What the task requires: Every line in the records below that holds the word "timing" is to be copied.

[Records from a dataset]
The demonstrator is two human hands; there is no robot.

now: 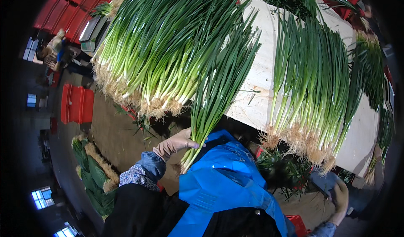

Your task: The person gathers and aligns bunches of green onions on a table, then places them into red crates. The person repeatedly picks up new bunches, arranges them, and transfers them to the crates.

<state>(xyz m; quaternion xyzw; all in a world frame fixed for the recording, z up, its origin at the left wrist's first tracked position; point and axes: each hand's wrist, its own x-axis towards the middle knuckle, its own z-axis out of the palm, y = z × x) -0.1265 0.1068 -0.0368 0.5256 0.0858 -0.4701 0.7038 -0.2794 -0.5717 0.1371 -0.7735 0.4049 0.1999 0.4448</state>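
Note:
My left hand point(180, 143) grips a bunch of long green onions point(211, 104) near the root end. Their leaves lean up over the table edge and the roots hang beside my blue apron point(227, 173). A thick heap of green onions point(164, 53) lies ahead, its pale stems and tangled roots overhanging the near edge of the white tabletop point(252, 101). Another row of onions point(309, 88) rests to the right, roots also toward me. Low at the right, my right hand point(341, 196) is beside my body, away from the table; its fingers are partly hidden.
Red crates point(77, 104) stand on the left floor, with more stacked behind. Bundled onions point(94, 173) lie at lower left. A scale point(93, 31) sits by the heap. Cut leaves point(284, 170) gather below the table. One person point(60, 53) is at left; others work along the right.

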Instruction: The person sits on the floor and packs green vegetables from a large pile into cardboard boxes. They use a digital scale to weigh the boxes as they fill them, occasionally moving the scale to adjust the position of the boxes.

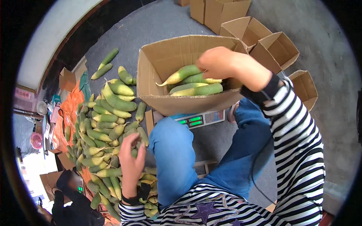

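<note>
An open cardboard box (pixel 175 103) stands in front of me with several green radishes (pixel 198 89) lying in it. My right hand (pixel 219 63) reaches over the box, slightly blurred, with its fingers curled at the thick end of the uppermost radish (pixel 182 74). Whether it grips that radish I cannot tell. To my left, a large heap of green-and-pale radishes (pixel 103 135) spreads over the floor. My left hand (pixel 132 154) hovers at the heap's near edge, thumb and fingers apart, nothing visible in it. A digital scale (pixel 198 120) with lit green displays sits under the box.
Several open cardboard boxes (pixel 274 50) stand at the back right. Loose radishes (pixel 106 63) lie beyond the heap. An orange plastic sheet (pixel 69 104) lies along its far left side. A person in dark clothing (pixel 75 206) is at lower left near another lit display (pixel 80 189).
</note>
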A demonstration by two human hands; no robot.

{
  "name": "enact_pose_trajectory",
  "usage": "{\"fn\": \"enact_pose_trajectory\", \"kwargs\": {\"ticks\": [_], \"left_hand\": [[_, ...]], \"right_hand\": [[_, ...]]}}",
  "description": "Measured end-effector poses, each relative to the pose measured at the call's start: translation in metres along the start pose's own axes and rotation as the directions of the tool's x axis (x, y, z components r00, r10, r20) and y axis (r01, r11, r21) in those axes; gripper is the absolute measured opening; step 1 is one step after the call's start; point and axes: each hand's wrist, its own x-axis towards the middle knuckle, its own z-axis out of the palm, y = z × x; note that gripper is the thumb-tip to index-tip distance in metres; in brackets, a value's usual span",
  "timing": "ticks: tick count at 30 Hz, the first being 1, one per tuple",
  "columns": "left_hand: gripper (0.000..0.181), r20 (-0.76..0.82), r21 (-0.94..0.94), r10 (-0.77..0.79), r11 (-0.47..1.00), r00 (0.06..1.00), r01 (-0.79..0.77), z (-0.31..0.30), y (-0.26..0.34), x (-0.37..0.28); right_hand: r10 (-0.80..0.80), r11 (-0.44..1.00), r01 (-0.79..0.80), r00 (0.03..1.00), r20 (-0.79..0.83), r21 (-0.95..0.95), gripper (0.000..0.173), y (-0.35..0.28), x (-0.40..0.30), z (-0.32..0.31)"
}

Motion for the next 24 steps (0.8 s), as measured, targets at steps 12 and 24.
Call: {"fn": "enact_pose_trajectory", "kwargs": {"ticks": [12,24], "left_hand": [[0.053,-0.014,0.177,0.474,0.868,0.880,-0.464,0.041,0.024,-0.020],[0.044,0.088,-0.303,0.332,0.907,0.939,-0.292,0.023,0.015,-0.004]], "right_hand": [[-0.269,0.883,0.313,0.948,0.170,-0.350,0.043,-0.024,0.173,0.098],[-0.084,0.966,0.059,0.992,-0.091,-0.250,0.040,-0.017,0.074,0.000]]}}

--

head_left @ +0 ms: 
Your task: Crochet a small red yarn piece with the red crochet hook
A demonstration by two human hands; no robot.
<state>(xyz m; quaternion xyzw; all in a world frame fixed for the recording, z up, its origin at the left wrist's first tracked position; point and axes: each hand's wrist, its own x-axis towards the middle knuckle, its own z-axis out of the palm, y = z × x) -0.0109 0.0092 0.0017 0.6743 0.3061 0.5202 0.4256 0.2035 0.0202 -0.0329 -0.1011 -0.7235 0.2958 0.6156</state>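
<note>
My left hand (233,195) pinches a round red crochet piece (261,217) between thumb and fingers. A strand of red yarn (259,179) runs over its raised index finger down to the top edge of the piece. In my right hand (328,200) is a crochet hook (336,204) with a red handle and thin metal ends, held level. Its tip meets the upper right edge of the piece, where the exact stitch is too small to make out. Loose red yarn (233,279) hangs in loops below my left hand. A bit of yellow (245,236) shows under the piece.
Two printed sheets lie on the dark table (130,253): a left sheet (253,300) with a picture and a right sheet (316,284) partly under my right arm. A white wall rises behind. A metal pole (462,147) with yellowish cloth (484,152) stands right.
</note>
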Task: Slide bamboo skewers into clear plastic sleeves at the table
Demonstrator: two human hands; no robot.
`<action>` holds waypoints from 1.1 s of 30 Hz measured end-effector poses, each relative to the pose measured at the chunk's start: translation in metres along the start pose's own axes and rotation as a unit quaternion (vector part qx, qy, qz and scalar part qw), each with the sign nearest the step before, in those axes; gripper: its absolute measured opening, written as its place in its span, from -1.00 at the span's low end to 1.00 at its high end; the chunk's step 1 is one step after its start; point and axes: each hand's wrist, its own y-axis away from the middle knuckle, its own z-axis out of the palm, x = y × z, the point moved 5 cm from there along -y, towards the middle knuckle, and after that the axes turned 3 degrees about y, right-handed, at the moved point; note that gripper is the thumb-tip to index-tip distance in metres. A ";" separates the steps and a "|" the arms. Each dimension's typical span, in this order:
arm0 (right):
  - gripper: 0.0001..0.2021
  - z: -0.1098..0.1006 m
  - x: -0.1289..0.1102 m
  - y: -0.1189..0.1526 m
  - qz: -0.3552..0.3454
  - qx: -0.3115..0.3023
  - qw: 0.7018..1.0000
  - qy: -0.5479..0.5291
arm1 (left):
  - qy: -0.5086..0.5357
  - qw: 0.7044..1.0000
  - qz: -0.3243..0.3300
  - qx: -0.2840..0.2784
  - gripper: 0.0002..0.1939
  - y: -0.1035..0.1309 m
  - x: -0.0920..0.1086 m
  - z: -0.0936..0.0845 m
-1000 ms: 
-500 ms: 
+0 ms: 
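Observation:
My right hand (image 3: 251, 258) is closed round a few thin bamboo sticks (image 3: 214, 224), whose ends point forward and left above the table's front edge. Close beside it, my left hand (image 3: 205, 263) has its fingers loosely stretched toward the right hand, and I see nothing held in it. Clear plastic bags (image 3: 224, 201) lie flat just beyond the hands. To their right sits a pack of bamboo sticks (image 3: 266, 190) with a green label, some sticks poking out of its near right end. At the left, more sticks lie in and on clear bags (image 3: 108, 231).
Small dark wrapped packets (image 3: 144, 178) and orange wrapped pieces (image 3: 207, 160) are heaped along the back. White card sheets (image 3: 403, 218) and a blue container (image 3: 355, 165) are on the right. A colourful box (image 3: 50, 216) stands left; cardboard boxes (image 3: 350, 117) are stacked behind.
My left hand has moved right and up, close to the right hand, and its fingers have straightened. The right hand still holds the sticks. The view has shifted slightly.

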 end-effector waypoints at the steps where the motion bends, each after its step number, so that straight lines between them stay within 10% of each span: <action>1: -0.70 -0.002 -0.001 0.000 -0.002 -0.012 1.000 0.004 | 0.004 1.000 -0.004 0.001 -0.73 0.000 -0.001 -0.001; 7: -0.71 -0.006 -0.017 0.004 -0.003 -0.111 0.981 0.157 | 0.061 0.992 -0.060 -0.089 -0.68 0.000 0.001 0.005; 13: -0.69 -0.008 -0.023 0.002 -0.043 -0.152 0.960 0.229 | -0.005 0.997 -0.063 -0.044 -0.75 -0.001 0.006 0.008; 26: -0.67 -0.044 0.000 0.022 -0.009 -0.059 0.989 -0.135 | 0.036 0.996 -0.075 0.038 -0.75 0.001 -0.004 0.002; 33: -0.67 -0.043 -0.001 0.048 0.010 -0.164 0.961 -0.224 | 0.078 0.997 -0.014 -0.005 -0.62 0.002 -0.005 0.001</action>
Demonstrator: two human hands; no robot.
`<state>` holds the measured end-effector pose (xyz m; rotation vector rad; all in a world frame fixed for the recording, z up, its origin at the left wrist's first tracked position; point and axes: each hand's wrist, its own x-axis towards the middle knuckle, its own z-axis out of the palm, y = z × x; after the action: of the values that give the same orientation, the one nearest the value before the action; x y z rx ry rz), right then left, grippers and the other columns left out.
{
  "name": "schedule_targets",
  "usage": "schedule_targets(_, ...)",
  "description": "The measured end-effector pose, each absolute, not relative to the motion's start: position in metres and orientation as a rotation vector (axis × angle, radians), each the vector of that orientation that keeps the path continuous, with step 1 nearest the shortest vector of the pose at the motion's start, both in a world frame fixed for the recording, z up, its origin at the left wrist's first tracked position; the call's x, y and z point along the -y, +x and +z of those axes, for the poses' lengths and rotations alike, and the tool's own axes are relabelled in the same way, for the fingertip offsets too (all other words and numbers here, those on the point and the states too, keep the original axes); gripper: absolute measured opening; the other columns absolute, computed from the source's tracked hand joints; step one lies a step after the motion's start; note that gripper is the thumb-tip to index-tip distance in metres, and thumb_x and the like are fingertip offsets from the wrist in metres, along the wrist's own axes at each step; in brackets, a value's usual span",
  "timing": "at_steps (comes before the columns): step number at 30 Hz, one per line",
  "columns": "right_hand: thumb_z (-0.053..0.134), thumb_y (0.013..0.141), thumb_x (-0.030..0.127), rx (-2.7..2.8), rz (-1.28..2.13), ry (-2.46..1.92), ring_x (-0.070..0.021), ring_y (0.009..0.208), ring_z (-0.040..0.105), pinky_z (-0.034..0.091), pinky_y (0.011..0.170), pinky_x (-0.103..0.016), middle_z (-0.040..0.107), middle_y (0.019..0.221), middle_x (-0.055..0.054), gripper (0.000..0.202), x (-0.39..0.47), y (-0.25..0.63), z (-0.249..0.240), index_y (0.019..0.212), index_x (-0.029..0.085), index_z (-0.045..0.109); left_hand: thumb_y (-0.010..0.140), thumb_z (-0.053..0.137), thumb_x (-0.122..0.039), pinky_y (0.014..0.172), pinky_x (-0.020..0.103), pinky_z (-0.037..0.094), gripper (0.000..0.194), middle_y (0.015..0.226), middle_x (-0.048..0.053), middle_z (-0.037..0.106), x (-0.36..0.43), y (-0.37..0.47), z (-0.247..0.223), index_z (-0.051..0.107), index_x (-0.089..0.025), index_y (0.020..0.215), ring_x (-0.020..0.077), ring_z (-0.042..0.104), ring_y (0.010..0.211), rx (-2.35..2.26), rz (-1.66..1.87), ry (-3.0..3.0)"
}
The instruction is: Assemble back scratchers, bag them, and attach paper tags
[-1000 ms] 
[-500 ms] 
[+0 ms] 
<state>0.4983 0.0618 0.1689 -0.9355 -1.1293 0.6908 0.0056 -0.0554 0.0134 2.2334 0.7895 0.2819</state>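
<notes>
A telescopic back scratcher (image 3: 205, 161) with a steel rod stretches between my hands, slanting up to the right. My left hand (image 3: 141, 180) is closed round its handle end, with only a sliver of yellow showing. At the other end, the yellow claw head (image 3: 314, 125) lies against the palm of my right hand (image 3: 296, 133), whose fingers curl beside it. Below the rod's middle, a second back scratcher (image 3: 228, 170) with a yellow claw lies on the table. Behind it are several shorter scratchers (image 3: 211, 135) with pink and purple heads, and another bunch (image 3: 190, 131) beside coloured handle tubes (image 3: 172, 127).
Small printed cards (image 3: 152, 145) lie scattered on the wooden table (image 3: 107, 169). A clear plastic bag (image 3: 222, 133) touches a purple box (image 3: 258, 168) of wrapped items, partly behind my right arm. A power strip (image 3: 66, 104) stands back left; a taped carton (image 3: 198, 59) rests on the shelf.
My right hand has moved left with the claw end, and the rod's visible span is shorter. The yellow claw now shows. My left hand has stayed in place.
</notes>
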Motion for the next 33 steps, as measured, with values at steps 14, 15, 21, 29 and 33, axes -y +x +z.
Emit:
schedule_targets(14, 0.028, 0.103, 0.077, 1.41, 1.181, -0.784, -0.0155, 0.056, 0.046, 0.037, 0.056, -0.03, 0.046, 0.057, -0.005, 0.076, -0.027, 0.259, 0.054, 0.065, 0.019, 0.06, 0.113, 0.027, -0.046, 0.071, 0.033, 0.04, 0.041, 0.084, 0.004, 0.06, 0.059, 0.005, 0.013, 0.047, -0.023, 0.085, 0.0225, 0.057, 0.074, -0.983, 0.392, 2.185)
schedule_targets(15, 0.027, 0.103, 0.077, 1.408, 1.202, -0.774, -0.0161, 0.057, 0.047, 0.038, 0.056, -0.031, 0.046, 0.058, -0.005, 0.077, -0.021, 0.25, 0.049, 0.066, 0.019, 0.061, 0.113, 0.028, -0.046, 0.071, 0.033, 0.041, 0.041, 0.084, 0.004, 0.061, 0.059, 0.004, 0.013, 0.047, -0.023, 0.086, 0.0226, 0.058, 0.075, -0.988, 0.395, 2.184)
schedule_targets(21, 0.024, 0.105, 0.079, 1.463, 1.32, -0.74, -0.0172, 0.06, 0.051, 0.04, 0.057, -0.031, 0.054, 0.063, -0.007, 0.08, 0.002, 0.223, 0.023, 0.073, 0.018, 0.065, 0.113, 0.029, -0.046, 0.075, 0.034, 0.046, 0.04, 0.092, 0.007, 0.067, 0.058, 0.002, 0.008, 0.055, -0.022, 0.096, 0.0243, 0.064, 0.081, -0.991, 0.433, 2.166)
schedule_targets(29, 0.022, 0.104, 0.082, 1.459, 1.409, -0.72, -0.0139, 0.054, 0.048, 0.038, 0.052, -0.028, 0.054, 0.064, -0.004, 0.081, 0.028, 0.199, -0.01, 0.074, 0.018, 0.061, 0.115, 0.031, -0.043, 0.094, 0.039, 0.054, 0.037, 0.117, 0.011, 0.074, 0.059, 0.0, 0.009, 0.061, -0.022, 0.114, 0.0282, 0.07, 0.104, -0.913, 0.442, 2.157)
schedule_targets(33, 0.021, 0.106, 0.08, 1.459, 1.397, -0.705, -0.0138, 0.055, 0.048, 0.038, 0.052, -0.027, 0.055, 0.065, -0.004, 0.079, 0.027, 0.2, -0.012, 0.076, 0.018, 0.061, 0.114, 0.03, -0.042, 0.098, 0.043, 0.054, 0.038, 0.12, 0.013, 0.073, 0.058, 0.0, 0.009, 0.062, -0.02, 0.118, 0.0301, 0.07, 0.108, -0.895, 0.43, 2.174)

Task response:
  "timing": "ticks: tick count at 30 Hz, the first being 1, one per tuple",
  "timing": "at_steps (comes before the columns): step number at 30 Hz, one per line",

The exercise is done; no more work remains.